## WHAT NEEDS TO BE DONE
This exercise asks for the records to be retyped exactly as they read.

## DATA SUPPLIED
'''

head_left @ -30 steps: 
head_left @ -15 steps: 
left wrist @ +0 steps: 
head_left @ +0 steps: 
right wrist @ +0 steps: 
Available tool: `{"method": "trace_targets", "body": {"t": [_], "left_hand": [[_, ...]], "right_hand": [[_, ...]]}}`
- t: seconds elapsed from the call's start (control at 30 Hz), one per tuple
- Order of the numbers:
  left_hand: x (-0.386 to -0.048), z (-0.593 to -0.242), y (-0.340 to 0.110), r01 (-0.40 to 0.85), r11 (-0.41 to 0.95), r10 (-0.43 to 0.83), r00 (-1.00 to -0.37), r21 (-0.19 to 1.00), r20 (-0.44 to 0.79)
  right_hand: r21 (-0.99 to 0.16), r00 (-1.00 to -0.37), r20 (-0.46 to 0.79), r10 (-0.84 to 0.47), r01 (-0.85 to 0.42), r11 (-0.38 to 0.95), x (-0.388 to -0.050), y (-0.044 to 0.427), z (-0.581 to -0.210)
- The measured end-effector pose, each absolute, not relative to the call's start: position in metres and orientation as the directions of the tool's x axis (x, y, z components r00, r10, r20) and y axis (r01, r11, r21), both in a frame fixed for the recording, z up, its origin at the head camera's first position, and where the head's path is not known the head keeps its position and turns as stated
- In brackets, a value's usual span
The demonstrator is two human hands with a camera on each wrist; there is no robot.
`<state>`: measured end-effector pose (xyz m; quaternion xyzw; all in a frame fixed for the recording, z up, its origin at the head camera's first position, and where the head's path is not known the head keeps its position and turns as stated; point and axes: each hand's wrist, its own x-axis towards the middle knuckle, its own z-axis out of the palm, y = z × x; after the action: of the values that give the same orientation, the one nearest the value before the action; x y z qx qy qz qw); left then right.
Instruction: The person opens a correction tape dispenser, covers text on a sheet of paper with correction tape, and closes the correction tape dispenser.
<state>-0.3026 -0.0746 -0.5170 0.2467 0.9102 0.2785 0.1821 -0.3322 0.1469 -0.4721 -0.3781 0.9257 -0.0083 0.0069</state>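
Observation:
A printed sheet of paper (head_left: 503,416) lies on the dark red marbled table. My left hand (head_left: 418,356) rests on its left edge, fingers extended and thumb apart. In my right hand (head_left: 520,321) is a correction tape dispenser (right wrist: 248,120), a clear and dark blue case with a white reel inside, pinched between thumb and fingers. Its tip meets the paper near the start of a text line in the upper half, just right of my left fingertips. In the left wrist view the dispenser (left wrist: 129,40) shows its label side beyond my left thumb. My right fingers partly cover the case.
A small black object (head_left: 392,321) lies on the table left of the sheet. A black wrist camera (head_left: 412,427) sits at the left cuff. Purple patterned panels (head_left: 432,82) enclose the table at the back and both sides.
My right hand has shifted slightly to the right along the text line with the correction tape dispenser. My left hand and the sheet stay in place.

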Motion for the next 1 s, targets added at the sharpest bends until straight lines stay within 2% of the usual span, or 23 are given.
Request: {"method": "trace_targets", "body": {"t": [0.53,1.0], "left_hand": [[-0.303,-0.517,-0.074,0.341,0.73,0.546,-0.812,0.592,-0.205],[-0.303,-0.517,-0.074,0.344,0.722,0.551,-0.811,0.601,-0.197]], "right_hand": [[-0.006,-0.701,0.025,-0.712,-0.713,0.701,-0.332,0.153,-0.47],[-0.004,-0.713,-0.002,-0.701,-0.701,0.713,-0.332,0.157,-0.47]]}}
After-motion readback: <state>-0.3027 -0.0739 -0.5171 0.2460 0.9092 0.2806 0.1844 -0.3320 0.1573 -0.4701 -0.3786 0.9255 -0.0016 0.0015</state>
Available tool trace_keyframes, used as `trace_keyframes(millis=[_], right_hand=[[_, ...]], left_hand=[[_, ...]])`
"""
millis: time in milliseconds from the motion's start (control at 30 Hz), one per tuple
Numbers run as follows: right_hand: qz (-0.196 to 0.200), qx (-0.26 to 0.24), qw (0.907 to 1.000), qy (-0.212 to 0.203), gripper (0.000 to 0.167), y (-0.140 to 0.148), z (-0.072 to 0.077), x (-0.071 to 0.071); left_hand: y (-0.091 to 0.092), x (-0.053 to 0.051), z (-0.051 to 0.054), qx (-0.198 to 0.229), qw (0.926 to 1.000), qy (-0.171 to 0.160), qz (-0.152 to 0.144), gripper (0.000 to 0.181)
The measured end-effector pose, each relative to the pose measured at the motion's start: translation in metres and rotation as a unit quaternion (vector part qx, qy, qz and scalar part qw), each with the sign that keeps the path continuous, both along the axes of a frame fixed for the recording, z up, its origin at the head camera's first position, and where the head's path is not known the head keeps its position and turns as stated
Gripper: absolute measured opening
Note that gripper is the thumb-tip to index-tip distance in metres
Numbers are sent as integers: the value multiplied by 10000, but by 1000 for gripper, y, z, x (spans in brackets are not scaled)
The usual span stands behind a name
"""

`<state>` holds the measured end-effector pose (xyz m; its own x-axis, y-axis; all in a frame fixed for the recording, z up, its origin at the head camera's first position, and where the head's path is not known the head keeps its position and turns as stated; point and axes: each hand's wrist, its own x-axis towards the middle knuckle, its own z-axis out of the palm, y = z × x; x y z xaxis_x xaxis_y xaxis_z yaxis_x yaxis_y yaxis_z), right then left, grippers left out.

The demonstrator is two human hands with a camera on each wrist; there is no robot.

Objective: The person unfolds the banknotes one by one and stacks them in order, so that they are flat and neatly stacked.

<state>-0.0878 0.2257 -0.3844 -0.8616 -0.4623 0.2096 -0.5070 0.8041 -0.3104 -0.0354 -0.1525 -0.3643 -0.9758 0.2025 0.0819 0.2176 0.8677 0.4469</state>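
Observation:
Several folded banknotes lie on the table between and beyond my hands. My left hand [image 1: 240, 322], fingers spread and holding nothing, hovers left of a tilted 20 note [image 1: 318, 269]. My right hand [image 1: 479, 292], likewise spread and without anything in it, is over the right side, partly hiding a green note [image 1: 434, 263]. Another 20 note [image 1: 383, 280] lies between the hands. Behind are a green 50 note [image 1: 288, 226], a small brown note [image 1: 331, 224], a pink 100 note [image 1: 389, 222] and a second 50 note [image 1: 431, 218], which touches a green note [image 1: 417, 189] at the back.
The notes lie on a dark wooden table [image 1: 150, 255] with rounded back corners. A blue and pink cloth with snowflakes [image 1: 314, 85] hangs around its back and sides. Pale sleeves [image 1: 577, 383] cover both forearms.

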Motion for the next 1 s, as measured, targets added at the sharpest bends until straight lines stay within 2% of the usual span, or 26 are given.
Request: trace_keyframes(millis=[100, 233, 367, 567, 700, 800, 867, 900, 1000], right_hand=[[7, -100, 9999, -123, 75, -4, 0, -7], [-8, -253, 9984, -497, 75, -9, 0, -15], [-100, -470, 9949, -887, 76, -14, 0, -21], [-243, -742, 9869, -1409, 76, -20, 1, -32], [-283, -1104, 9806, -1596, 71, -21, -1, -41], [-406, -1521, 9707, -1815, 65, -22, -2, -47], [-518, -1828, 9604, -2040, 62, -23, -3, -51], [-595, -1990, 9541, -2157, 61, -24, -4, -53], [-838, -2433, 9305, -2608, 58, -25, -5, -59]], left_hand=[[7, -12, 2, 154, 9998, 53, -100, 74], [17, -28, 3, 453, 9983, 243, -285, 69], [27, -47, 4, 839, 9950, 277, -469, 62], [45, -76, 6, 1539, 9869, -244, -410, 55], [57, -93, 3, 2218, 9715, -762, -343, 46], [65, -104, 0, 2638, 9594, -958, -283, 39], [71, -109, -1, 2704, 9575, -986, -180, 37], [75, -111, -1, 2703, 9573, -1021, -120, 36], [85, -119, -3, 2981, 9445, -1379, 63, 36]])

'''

## YOUR SOLUTION
head_left @ -30 steps: 
head_left @ -15 steps: 
left wrist @ +0 steps: 
head_left @ +0 steps: 
right wrist @ +0 steps: 
Available tool: `{"method": "trace_targets", "body": {"t": [_], "left_hand": [[_, ...]], "right_hand": [[_, ...]]}}`
- t: seconds elapsed from the call's start (control at 30 Hz), one per tuple
- Order of the numbers:
  left_hand: x (-0.386 to -0.048), z (-0.593 to -0.242), y (-0.340 to 0.110), r01 (-0.40 to 0.85), r11 (-0.41 to 0.95), r10 (-0.43 to 0.83), r00 (-1.00 to -0.37), r21 (-0.19 to 1.00), r20 (-0.44 to 0.79)
  right_hand: r21 (-0.99 to 0.16), r00 (-1.00 to -0.37), r20 (-0.46 to 0.79), r10 (-0.84 to 0.47), r01 (-0.85 to 0.42), r11 (-0.38 to 0.95), x (-0.388 to -0.050), y (-0.044 to 0.427), z (-0.581 to -0.210)
- The measured end-effector pose, each absolute, not relative to the call's start: position in metres and orientation as the directions of the tool's x axis (x, y, z components r00, r10, r20) and y axis (r01, r11, r21), both in a frame fixed for the recording, z up, its origin at the head camera's first position, and where the head's path is not known the head keeps its position and turns as stated
- In brackets, a value's usual span
The demonstrator is two human hands with a camera on each wrist; there is no robot.
`<state>`: measured end-effector pose (xyz m; quaternion xyzw; all in a frame fixed for the recording, z up, its origin at the head camera's first position, and where the head's path is not known the head keeps its position and turns as stated; point and axes: each hand's wrist, its own x-axis towards the middle knuckle, its own z-axis out of the palm, y = z × x; after the action: of the values that give the same orientation, the one nearest the value before the action; x y z qx qy qz qw); left then right.
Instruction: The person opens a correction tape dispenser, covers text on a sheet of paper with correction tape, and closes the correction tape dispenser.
<state>-0.3026 -0.0746 -0.5170 0.2467 0.9102 0.2785 0.1821 -0.3322 0.1469 -0.4721 -0.3781 0.9257 -0.0083 0.0069</state>
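Observation:
A printed sheet of paper (head_left: 503,416) lies on the dark red marbled table. My left hand (head_left: 418,356) rests on its left edge, fingers extended and thumb apart. In my right hand (head_left: 520,321) is a correction tape dispenser (right wrist: 248,120), a clear and dark blue case with a white reel inside, pinched between thumb and fingers. Its tip meets the paper near the start of a text line in the upper half, just right of my left fingertips. In the left wrist view the dispenser (left wrist: 129,40) shows its label side beyond my left thumb. My right fingers partly cover the case.
A small black object (head_left: 392,321) lies on the table left of the sheet. A black wrist camera (head_left: 412,427) sits at the left cuff. Purple patterned panels (head_left: 432,82) enclose the table at the back and both sides.
My right hand has shifted slightly to the right along the text line with the correction tape dispenser. My left hand and the sheet stay in place.
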
Motion for the next 1 s, targets added at the sharpest bends until straight lines stay within 2% of the usual span, or 23 are given.
Request: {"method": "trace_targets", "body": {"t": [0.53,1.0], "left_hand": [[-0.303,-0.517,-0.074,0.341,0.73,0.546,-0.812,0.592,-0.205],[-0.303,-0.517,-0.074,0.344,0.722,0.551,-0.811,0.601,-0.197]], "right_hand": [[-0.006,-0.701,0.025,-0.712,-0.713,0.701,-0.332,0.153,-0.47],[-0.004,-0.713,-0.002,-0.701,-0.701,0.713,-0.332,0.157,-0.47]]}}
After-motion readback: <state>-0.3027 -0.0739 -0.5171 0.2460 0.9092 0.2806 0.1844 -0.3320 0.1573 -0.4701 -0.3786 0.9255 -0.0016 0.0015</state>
Available tool trace_keyframes, used as `trace_keyframes(millis=[_], right_hand=[[_, ...]], left_hand=[[_, ...]])`
"""
millis: time in milliseconds from the motion's start (control at 30 Hz), one per tuple
Numbers run as follows: right_hand: qz (-0.196 to 0.200), qx (-0.26 to 0.24), qw (0.907 to 1.000), qy (-0.212 to 0.203), gripper (0.000 to 0.167), y (-0.140 to 0.148), z (-0.072 to 0.077), x (-0.071 to 0.071); left_hand: y (-0.091 to 0.092), x (-0.053 to 0.051), z (-0.051 to 0.054), qx (-0.198 to 0.229), qw (0.926 to 1.000), qy (-0.171 to 0.160), qz (-0.152 to 0.144), gripper (0.000 to 0.181)
The measured end-effector pose, each relative to the pose measured at the motion's start: translation in metres and rotation as a unit quaternion (vector part qx, qy, qz and scalar part qw), each with the sign that keeps the path continuous, both along the axes of a frame fixed for the recording, z up, its origin at the head camera's first position, and where the head's path is not known the head keeps its position and turns as stated
Gripper: absolute measured opening
Note that gripper is the thumb-tip to index-tip distance in metres
Numbers are sent as integers: the value multiplied by 10000, but by 1000 for gripper, y, z, x (spans in brackets are not scaled)
The usual span stands behind a name
"""

`<state>` holds the measured end-effector pose (xyz m; its own x-axis, y-axis; all in a frame fixed for the recording, z up, its origin at the head camera's first position, and where the head's path is not known the head keeps its position and turns as stated; point and axes: each hand's wrist, its own x-axis towards the middle knuckle, its own z-axis out of the palm, y = z × x; x y z xaxis_x xaxis_y xaxis_z yaxis_x yaxis_y yaxis_z), right then left, grippers left out.

The demonstrator is two human hands with a camera on each wrist; there is no robot.

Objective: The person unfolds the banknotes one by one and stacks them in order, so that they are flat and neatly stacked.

<state>-0.0878 0.2257 -0.3844 -0.8616 -0.4623 0.2096 -0.5070 0.8041 -0.3104 -0.0354 -0.1525 -0.3643 -0.9758 0.2025 0.0819 0.2176 0.8677 0.4469</state>
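Observation:
Several folded banknotes lie on the table between and beyond my hands. My left hand [image 1: 240, 322], fingers spread and holding nothing, hovers left of a tilted 20 note [image 1: 318, 269]. My right hand [image 1: 479, 292], likewise spread and without anything in it, is over the right side, partly hiding a green note [image 1: 434, 263]. Another 20 note [image 1: 383, 280] lies between the hands. Behind are a green 50 note [image 1: 288, 226], a small brown note [image 1: 331, 224], a pink 100 note [image 1: 389, 222] and a second 50 note [image 1: 431, 218], which touches a green note [image 1: 417, 189] at the back.
The notes lie on a dark wooden table [image 1: 150, 255] with rounded back corners. A blue and pink cloth with snowflakes [image 1: 314, 85] hangs around its back and sides. Pale sleeves [image 1: 577, 383] cover both forearms.
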
Motion for the next 1 s, as measured, targets added at the sharpest bends until straight lines stay within 2% of the usual span, or 26 are given.
Request: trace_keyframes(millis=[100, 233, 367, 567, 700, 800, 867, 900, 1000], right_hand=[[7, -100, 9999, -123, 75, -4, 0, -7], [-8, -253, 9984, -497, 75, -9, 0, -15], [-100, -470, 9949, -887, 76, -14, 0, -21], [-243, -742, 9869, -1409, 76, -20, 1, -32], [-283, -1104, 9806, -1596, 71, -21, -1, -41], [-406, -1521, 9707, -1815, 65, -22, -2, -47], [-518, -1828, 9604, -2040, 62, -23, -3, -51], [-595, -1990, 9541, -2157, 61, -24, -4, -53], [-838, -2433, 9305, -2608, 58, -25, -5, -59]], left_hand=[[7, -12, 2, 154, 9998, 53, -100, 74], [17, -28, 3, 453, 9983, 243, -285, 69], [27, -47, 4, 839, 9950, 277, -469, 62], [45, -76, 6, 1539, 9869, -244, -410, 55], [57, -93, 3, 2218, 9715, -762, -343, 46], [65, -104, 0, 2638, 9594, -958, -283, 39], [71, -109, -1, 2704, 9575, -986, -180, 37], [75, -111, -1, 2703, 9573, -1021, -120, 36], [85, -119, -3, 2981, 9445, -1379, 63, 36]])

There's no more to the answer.